Samuel Burton  of Burton Hall was an 18th-century Irish MP and High Sheriff of Carlow.

He was born the eldest son of Benjamin Burton, a wealthy banker who was Member of the Irish House of Commons for Dublin city and Lord Mayor of Dublin in 1706-7, and his wife Grace Stratford, daughter of Robert Stratford of Belan, County Kildare.

He was elected MP for Sligo Borough in 1713 and appointed High Sheriff of Carlow for 1724. He was again elected MP in 1727, this time for Dublin Borough

He married firstly Anne, daughter of Charles Campbell of Dublin, with whom he had three sons and a daughter.
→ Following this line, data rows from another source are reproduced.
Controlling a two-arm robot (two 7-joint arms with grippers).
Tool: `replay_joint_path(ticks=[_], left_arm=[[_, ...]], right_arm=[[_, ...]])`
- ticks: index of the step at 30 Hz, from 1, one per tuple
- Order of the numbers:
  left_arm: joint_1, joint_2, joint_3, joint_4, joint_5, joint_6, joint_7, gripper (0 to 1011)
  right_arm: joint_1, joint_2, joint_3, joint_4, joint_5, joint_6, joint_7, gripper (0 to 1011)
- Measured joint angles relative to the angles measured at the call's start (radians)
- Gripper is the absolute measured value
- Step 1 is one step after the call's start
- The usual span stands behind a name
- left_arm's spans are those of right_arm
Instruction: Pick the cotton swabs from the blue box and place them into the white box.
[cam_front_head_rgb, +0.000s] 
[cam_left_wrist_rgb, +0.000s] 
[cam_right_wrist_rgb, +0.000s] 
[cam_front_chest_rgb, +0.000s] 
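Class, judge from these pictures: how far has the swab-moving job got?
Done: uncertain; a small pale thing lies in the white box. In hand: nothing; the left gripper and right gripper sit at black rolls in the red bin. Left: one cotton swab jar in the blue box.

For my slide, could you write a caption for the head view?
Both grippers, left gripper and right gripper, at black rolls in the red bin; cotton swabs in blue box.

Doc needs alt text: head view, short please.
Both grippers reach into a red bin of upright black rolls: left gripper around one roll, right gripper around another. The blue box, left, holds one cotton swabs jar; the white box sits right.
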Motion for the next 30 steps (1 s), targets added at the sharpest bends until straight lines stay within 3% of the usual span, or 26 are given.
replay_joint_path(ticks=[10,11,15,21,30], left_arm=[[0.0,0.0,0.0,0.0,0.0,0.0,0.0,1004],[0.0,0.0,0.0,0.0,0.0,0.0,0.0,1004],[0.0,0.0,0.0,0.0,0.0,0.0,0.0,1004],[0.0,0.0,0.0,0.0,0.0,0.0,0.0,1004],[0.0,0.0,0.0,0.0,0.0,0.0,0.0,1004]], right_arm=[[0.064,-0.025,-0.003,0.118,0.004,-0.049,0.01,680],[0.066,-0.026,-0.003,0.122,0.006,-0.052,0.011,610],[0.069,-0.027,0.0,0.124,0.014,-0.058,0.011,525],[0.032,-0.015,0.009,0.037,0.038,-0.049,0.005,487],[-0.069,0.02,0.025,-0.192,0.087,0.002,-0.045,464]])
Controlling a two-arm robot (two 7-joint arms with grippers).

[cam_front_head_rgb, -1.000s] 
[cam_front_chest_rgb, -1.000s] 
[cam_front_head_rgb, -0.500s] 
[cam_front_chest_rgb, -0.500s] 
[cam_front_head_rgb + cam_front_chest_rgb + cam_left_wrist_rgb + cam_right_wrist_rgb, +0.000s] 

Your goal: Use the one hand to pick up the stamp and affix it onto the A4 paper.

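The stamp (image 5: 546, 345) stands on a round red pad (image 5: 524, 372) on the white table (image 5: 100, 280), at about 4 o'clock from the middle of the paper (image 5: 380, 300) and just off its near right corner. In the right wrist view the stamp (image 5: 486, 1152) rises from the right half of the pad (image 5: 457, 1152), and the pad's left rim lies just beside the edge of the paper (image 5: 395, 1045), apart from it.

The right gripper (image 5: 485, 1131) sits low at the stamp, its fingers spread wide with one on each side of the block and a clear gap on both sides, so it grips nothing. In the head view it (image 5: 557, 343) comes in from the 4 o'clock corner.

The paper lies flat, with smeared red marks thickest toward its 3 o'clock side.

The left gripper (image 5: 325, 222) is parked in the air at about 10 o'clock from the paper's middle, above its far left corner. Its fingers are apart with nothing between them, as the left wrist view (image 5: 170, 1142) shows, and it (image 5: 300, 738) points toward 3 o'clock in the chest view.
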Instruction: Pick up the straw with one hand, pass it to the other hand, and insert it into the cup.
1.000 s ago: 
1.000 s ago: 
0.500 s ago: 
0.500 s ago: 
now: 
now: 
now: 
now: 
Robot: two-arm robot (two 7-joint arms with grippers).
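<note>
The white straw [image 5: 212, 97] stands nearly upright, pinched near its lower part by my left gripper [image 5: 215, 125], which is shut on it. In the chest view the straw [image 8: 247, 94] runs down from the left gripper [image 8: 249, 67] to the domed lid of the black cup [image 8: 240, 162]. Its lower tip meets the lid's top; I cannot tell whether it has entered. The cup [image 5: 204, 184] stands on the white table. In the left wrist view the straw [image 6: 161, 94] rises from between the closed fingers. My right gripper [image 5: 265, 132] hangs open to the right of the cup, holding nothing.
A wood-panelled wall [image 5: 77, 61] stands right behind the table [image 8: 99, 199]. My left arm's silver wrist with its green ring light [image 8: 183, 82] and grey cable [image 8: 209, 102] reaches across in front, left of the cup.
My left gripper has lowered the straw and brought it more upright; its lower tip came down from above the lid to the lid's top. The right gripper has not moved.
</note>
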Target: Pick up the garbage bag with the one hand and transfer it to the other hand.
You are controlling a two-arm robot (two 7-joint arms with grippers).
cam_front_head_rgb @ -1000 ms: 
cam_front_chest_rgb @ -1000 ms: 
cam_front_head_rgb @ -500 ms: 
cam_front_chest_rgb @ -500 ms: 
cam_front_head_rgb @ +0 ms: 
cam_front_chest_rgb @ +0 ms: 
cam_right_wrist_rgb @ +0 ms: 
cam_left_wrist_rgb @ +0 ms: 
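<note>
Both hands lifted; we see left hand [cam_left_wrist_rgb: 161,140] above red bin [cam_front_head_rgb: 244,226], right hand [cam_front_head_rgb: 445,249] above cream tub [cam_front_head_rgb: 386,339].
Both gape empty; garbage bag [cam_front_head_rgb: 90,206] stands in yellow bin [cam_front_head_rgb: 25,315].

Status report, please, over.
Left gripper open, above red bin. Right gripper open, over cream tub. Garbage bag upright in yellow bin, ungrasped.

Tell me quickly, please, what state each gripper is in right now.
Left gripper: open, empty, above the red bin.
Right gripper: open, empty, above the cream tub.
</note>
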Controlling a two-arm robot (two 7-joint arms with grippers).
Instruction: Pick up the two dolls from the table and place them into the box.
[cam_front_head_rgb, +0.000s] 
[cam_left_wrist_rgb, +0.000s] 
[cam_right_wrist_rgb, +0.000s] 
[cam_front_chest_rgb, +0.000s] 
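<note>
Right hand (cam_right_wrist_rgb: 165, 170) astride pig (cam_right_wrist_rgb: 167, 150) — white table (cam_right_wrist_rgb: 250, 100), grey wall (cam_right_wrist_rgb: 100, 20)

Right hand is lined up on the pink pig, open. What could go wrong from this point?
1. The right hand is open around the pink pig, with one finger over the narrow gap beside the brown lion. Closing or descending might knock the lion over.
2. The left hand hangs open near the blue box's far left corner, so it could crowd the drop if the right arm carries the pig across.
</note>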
Anne was killed accidentally by the collapse of a scaffold in 1714 at the coronation of King George I. He was succeeded in his estates by his eldest son, Benjamin, MP and Privy Councillor. His daughter Katherine married Nicholas Netterville, 5th Viscount Netterville, who was tried for murder in 1742 but acquitted. They had a son John, 6th Viscount Netterville,  and two daughters.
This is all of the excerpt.